**REQUIRED WORK**
Each line below should be reproduced without any alteration.

**GIVEN INFORMATION**
__________

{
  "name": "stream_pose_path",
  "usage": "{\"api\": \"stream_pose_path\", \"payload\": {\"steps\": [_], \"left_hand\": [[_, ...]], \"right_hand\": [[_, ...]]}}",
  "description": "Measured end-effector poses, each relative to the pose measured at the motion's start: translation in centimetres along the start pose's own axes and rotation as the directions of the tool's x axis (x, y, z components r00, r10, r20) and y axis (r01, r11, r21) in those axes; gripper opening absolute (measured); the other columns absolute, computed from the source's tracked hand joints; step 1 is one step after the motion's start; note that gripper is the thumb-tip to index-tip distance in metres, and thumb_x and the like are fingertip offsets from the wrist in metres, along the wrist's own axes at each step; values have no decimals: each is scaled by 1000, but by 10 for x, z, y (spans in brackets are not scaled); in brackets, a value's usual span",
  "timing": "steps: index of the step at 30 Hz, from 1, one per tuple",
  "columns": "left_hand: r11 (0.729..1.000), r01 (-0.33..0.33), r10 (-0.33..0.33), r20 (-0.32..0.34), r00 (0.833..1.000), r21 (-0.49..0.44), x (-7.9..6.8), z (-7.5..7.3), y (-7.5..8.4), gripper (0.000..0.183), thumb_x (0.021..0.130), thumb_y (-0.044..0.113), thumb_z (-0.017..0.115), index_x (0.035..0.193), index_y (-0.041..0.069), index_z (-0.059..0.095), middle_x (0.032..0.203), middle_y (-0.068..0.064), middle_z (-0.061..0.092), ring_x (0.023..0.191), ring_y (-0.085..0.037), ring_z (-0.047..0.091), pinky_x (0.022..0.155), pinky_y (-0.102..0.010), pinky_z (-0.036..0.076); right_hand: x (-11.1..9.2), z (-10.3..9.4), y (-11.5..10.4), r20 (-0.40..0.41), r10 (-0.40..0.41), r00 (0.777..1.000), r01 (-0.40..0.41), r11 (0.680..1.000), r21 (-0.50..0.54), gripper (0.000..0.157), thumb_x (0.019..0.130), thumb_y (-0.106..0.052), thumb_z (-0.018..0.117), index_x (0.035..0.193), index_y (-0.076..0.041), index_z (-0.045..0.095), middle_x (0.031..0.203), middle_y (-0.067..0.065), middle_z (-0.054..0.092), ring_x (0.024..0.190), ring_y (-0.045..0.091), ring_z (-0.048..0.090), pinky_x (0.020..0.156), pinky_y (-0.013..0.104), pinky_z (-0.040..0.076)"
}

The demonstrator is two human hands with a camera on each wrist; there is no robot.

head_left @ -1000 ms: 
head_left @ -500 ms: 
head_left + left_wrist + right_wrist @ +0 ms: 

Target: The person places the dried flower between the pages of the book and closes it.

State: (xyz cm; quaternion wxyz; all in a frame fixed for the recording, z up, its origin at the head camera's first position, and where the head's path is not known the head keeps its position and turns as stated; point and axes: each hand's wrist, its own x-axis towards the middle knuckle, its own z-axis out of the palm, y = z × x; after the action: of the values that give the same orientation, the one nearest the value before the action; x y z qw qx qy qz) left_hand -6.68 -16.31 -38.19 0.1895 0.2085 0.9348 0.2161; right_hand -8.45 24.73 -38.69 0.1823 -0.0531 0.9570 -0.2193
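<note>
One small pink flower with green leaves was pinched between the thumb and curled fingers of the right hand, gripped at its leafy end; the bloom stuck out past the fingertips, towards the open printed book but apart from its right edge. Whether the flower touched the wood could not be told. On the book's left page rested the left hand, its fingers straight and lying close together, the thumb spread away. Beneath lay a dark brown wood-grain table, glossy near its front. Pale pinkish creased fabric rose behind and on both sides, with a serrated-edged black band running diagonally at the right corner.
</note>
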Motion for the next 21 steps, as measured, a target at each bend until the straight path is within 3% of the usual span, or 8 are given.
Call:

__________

**SOLVED EXERCISE**
{
  "name": "stream_pose_path",
  "usage": "{\"api\": \"stream_pose_path\", \"payload\": {\"steps\": [_], \"left_hand\": [[_, ...]], \"right_hand\": [[_, ...]]}}",
  "description": "Measured end-effector poses, each relative to the pose measured at the motion's start: translation in centimetres along the start pose's own axes and rotation as the directions of the tool's x axis (x, y, z components r00, r10, r20) and y axis (r01, r11, r21) in those axes; gripper opening absolute (measured); the other columns absolute, computed from the source's tracked hand joints; step 1 is one step after the motion's start; note that gripper is the thumb-tip to index-tip distance in metres, and thumb_x and the like are fingertip offsets from the wrist in metres, along the wrist's own axes at each step; values have no decimals: each is scaled by 1000, but by 10 for x, z, y (spans in brackets are not scaled); in brackets, a value's usual span",
  "timing": "steps: index of the step at 30 Hz, from 1, one per tuple",
  "columns": "left_hand: r11 (0.729..1.000), r01 (-0.33..0.33), r10 (-0.33..0.33), r20 (-0.32..0.34), r00 (0.833..1.000), r21 (-0.49..0.44), x (-7.9..6.8), z (-7.5..7.3), y (-7.5..8.4), gripper (0.000..0.183), thumb_x (0.021..0.130), thumb_y (-0.044..0.113), thumb_z (-0.017..0.115), index_x (0.035..0.193), index_y (-0.041..0.069), index_z (-0.059..0.095), middle_x (0.032..0.203), middle_y (-0.068..0.064), middle_z (-0.061..0.092), ring_x (0.023..0.191), ring_y (-0.085..0.037), ring_z (-0.047..0.091), pinky_x (0.022..0.155), pinky_y (-0.102..0.010), pinky_z (-0.036..0.076); right_hand: x (-11.1..9.2), z (-10.3..9.4), y (-11.5..10.4), r20 (-0.40..0.41), r10 (-0.40..0.41), r00 (0.777..1.000), r01 (-0.40..0.41), r11 (0.680..1.000), r21 (-0.50..0.54), gripper (0.000..0.157), thumb_x (0.019..0.130), thumb_y (-0.106..0.052), thumb_z (-0.018..0.117), index_x (0.035..0.193), index_y (-0.076..0.041), index_z (-0.045..0.095), middle_x (0.031..0.203), middle_y (-0.067..0.065), middle_z (-0.054..0.092), ring_x (0.024..0.190), ring_y (-0.045..0.091), ring_z (-0.048..0.090), pinky_x (0.020..0.156), pinky_y (-0.013..0.104), pinky_z (-0.040..0.076)"
}

The demonstrator is two human hands with a camera on each wrist; there is no robot.

head_left @ -1000 ms: 
head_left @ -500 ms: 
head_left + left_wrist + right_wrist @ +0 ms: 

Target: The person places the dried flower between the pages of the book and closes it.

State: (xyz cm; quaternion wxyz; all in a frame fixed for the recording, z up, its origin at the head camera's first position, and where the head's path is not known the head keeps its position and turns as stated; point and axes: each hand's wrist, its own x-axis towards the middle knuckle, its own z-axis out of the palm, y = z × x; after the action: of the values that give the same orientation, the one nearest the value before the action; x y z qw qx qy qz) left_hand -6.68 -16.31 -38.19 0.1895 0.2085 0.9348 0.2161; right_hand -8.45 24.73 -38.69 0.1823 -0.0531 0.9570 -0.2193
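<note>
One small pink flower with green leaves was pinched between the thumb and curled fingers of the right hand, gripped at its leafy end; the bloom stuck out past the fingertips, towards the open printed book but apart from its right edge. Whether the flower touched the wood could not be told. On the book's left page rested the left hand, its fingers straight and lying close together, the thumb spread away. Beneath lay a dark brown wood-grain table, glossy near its front. Pale pinkish creased fabric rose behind and on both sides, with a serrated-edged black band running diagonally at the right corner.
</note>
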Motion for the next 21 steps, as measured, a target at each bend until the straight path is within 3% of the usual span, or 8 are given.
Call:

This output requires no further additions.